In other news, aufrank++ started to re-read S06: Subroutines, in order to start working on a Rules-based parser for the full signature syntax, complete with the not-yet-supported features such as array/hash/structural unpacking.  Once that grammar is in place, we can use scw++'s work to use it as part of Pugs's Parsec parser, and also pack it up into a Module::Compile-based bridge to Data::Bind, to provide a modern successor to the highly impressive Perl6::Bindings for Perl 5.  Yay!

Less parsefails and more parseideas.

During the waiting-time in today's porcelain painting session, I finally figured out the way to implement the "any line ending in a semicolon (except for whitespace) can terminate a statement" rule:

my &foo := {
    say 1;
    say 2;
}   # Look, no semicolon!
my &bar := {
    say 3;
    say 4;
}   # ditto

See S04: Statement-ending Blocks for details.  The solution turns out to rely on a Parsec feature: setInput, that tells the rest of the parsing to operate on a different string, instead of the current one.  With this, for statement-level parsing, we can parse the block (up to the closing '}'), mark the position, parse some whitespace, and see if the line number has changed.  If yes, then it's a statement-ending block, and we insert a semicolon right there.  However, I wonder how to port this trick into Perl 6 rules...

Also I implemented .[0] and .<name> (shorthand for $_[0] and $_<name>), as well as the nice "@foo .= map(&sqrt)" mutating-method idiom.  During the discussion in #perl6 that followed, I then stumbled upon a possible solution to the long dot not short enough problem -- thanks Juerd++ for the excellent summary on the perl6-language list!

2006.04.27

Parsec is Rules engine.

Today I started the process of making Parsec a valid Rules engine, due the the whitespace boundary (<ws>) handling required to distinguish these two forms:

if %ENV{'PATH'} { 'foo' }  # one "if" statement
if %ENV {'PATH'} { 'foo' } # two statements: "if" and bare-block 'foo'

This is because whitespace is never allowed before postfix operators in Perl 6, and we rely on this property to avoid infinite lookaheads for cases like "$x < 3" versus "$x<3>".

I went for the most convenient approach, namely keeping a UserState of the character class of the previous Char -- \s, \w, or others.  It works as expected, but makes parsing 30% slower again, completely offsetting the gain of conversion to predictive parsing.  I'll run some profiles and see if I can optimize it back to speed.
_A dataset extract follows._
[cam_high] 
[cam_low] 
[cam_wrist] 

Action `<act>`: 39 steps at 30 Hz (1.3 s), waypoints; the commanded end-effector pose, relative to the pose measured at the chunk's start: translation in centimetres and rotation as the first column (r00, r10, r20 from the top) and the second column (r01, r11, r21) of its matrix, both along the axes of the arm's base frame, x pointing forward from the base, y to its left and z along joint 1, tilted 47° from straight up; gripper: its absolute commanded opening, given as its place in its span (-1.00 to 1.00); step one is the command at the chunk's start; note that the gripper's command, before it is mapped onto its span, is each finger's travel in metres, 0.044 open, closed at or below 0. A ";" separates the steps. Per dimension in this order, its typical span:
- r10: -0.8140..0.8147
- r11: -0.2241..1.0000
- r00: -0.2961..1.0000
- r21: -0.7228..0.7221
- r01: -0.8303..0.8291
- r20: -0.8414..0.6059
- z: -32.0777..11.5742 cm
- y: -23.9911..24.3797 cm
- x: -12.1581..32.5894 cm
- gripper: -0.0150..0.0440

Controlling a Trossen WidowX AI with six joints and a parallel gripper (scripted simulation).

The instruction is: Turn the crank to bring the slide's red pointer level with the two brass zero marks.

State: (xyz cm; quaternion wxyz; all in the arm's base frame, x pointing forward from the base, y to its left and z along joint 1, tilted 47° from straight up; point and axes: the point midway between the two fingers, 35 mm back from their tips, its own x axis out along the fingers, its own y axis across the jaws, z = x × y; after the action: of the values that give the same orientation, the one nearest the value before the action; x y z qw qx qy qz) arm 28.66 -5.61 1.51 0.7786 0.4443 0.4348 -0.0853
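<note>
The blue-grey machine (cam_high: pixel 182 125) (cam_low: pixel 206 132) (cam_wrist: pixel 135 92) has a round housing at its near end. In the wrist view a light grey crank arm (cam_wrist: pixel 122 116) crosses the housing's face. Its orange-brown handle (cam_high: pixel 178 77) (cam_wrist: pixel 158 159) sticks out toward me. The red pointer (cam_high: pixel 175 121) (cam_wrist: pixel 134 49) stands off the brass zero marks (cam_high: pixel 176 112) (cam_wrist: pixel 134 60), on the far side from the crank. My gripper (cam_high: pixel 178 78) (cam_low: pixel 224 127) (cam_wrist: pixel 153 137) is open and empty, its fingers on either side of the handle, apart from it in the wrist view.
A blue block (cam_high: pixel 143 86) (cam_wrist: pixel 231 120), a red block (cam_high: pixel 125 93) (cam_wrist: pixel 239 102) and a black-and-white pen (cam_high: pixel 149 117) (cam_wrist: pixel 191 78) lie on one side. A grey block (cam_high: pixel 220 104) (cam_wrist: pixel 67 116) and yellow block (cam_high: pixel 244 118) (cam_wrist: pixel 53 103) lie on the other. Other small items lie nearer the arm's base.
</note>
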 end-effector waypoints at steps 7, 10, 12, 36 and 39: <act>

I also added a UserState for offset, for .from/.to support. (Previously it only maintains lines and column numbers.)

The next step would be add UserState of the current named/positional captures, and then change the result type to from "a" to "Match a", then voila -- we'll have a Rules engine.  scw (recently resurfaced on #perl6) offered to write a MiniPerl6-to-Haskell compiler, so we can have a shared Perl 6 grammar and the AST production rules for Perl 6, and translate them into Perl5/Parrot/Haskell as needed.

I also pointed spinclad to the optable.c skeleton, in the hope that the three implementations -- each have an operator precendence parser, none of which particularly fast -- can share a stable, C-based implementation.  My C-fu is weak, so I'm glad to see interest on that front. :-)

In other news, particle has been populating the Parrot/Perl6 tree with symbolic and named builtin prototypes, imported from Pugs's primitives table, so unary and nullary functions can start to parse properly. Yay!

2006.04.19

Some parsing bits.

Short update today, as tomorrow $job resumes and I need to catch enough sleep -- unfortunately having to miss the midnight-#parrotsketch session yet again.

This afternoon I checked in a 10-minutes hack to src/rules/, the beginning of librules, a C-based implementation for the operator precedence parser (the token half of the Perl 6 parsing cycle), in an attempt to enhance the PIR-based PGE::Match and PGE::OPTable's performance, and provide a common layer for PIR/P5/Hs-based Rules implementations to call into.

The current design is heavily influenced by libsyck, and currently I use Judy arrays for sparse arrays and hashes, because the C API is so extremely sane. I also plan to use them for the Haskell runcore, to replace the atrociously slow IntMap-based array implementation. The other missing piece of this new-runtime puzzle is string-buffer-fragments, but that's for another day...

In other news, I checked in an updated version of cognominal's Siva PMC as pugscapture.pmc, a PMC that implements the invocant/sequence/mapping structure within a Capture object.  As Match objects are conceptually just a subclass of it, it may also prove to be useful for that purpose as well. Plus XML tag/children/attributes, as well as a lot of other things.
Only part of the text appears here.